I posted confusedly in the course forum. Professor Tony McEnery in his infinite wisdom replied, “Have you even been paying attention?”

Just kidding, he didn’t say that. But he did politely recommend that I investigate my suspicions using techniques we had literally just learned.

This is a look at the process that I used to investigate the semantic prosody of “manipulation,” prosody being the way in which certain seemingly neutral words can be perceived with positive or negative associations through frequent occurrences with particular collocations. Basically, what do people actually think about when they hear or say the word manipulate?

The findings

I started playing around with the word “manipulate” in British and American English using the Brown and LOB corpora. My mini-study focused on “manipulat*” thus encompassing any words containing that combination of letters (including manipulating, manipulator, manipulated, manipulative etc).

“Manipulat*” occurred approximately the same number of times in both American and British English (20 and 18 times per million words, respectively). Because the frequency was relatively low, I decided to start with an all-up analysis of the word’s usage rather than comparing and contrasting the two corpora.

Figure 1

As we see in Figure 1, “manipulat*” most frequently referred to changing an abstract concept such as situations, ideas, or environments. After that, “manipulat*” indicated motion or the physical movement of objects. Least frequent was the word “manipulat*” in regards to people.

This was all pretty straightforward, but it didn’t tell me anything about the prosody of the term, or how manipulation was actually perceived.

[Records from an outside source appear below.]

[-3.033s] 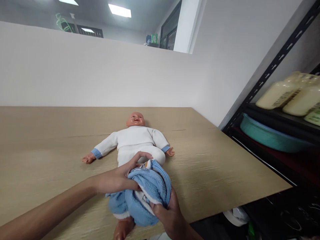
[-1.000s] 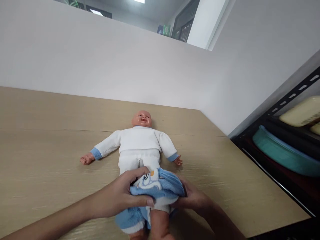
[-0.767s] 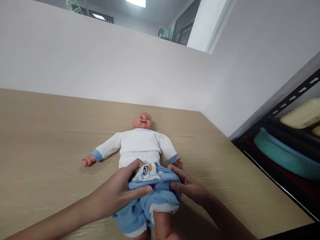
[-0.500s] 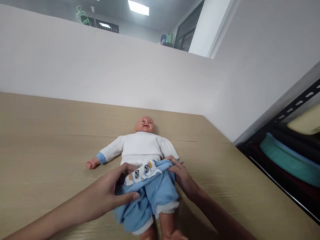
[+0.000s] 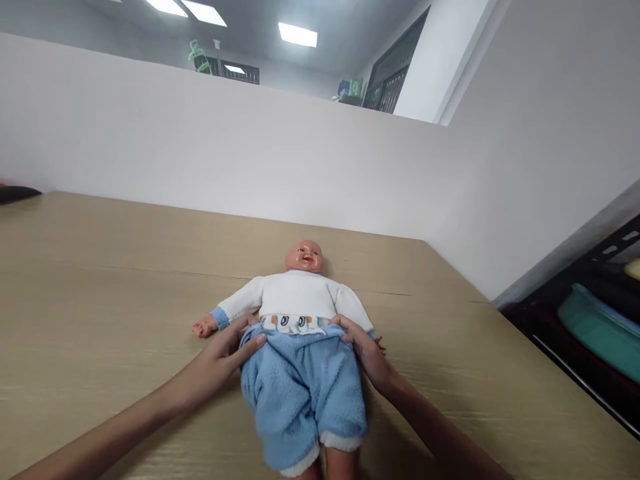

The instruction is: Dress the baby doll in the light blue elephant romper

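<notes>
A baby doll (image 5: 304, 257) lies on its back on the wooden table, head toward the wall and arms spread. It wears a white top (image 5: 299, 295) with blue cuffs and fluffy blue pants (image 5: 305, 380) with white hems. Below the top shows a white strip with a printed cartoon face (image 5: 293, 324). My left hand (image 5: 234, 347) pinches the waistband on the left side, thumb in front. At the waistband's right side, my right hand (image 5: 361, 341) grips the cloth, some fingers tucked out of sight. The doll's feet are outside the view.
The tabletop (image 5: 125, 300) reaches back to a white wall (image 5: 225, 147). Beside its right edge stands a black metal shelf (image 5: 545, 313) holding a teal basin (image 5: 600, 330). A dark object (image 5: 17, 194) shows at the far left.
Both hands have drawn the waistband up and level around the doll's waist; its folded front has opened out. My view has shifted slightly, so the doll appears farther right.
</notes>
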Demonstrator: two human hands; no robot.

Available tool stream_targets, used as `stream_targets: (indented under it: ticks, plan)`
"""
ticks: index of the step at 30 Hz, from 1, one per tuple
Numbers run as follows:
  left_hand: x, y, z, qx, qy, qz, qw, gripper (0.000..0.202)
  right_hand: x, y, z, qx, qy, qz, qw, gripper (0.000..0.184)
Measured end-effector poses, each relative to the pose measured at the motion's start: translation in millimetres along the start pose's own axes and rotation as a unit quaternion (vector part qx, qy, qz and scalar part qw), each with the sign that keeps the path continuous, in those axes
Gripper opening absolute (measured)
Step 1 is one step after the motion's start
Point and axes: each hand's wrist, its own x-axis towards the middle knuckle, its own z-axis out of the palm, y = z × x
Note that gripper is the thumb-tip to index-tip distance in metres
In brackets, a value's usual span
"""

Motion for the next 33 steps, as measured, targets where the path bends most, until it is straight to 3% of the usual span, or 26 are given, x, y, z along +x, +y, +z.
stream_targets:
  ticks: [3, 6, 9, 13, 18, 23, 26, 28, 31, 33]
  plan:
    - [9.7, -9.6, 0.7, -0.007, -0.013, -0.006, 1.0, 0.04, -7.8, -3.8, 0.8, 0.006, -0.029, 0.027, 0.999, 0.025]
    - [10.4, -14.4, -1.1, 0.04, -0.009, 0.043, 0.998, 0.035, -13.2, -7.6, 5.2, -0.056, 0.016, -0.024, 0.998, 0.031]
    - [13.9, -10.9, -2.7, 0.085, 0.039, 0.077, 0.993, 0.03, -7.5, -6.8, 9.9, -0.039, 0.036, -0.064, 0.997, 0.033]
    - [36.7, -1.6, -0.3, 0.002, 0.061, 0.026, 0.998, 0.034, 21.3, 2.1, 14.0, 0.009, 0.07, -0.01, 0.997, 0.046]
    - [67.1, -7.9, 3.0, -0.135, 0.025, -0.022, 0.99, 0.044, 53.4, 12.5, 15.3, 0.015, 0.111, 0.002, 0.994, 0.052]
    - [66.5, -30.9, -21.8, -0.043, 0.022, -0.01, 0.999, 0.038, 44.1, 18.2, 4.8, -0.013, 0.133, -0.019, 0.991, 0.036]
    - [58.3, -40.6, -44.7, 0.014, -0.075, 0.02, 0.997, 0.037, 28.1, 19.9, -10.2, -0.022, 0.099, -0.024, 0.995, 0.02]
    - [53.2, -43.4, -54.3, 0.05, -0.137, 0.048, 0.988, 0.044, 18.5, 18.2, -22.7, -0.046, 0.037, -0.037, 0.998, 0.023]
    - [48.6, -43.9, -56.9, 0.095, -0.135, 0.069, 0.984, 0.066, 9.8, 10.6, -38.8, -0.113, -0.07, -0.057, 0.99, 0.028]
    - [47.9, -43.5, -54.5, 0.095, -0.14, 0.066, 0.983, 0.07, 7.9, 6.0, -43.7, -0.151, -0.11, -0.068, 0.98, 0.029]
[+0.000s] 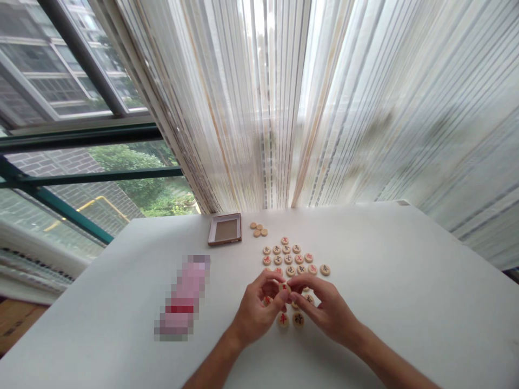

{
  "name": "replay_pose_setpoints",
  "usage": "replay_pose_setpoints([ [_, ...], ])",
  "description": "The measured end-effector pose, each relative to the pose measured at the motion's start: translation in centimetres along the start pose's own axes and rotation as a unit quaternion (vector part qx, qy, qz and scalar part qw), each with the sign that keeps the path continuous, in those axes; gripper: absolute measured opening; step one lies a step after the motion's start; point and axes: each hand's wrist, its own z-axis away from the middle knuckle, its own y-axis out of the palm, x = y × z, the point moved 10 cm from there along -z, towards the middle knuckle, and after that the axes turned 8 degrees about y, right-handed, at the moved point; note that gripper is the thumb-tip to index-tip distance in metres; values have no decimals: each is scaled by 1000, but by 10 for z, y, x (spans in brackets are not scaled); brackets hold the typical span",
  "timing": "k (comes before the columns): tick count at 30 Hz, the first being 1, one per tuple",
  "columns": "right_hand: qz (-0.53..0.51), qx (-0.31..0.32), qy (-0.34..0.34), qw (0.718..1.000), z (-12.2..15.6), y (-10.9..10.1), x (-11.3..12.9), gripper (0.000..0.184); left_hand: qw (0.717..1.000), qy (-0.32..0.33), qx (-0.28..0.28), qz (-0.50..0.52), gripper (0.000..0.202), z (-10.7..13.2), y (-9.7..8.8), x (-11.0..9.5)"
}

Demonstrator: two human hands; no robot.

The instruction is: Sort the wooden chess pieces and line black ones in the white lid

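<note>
- Head view: one round piece (284, 288) is pinched by the left hand (258, 308) and right hand (326, 308), seemingly for steadiness.
- It is held above the table (405, 281), among marked pieces (288, 259) laid flat, likely so their signs can be seen.
- Plain pieces (257, 233) are set near the box (210, 233).

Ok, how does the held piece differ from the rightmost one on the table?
The held piece bears a red mark; the rightmost piece a black one. The held piece is raised in the fingers; the rightmost piece lies flat on the table. Both are round and pale.
</note>
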Motion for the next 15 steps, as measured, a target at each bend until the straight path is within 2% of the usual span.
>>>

I noticed a secondary meaning distributed across the other uses of the term. Almost 50% of the time, the word “manipulat*” was used to indicate that one party benefited at the expense of someone or something else (Figure 2).

Figure 2

Henceforth, I’ll refer to this self-beneficial characteristic as “negative.” Some examples include:

  • “She knows the power of sex urge and how to use it to manipulate her husband.” (Brown)
  • “At this stage, the prisoner was led to suppose that coercive manipulations of his thinking were morally uplifting and harmonizing experiences.” (LOB)
  • “It seems to me the time has come for the American press to start experimenting with ways of reporting the news that will do a better job of communicating and will be less subject to abuse by those who have learned how to manipulate the present stereotype to serve their own ends.” (Brown)

I was starting to uncover some of the implicit negativity that I suspected in my hypothesis, but at less than 50% negative usage, things weren’t looking great. I wasn’t wrong… but I wasn’t really correct, either.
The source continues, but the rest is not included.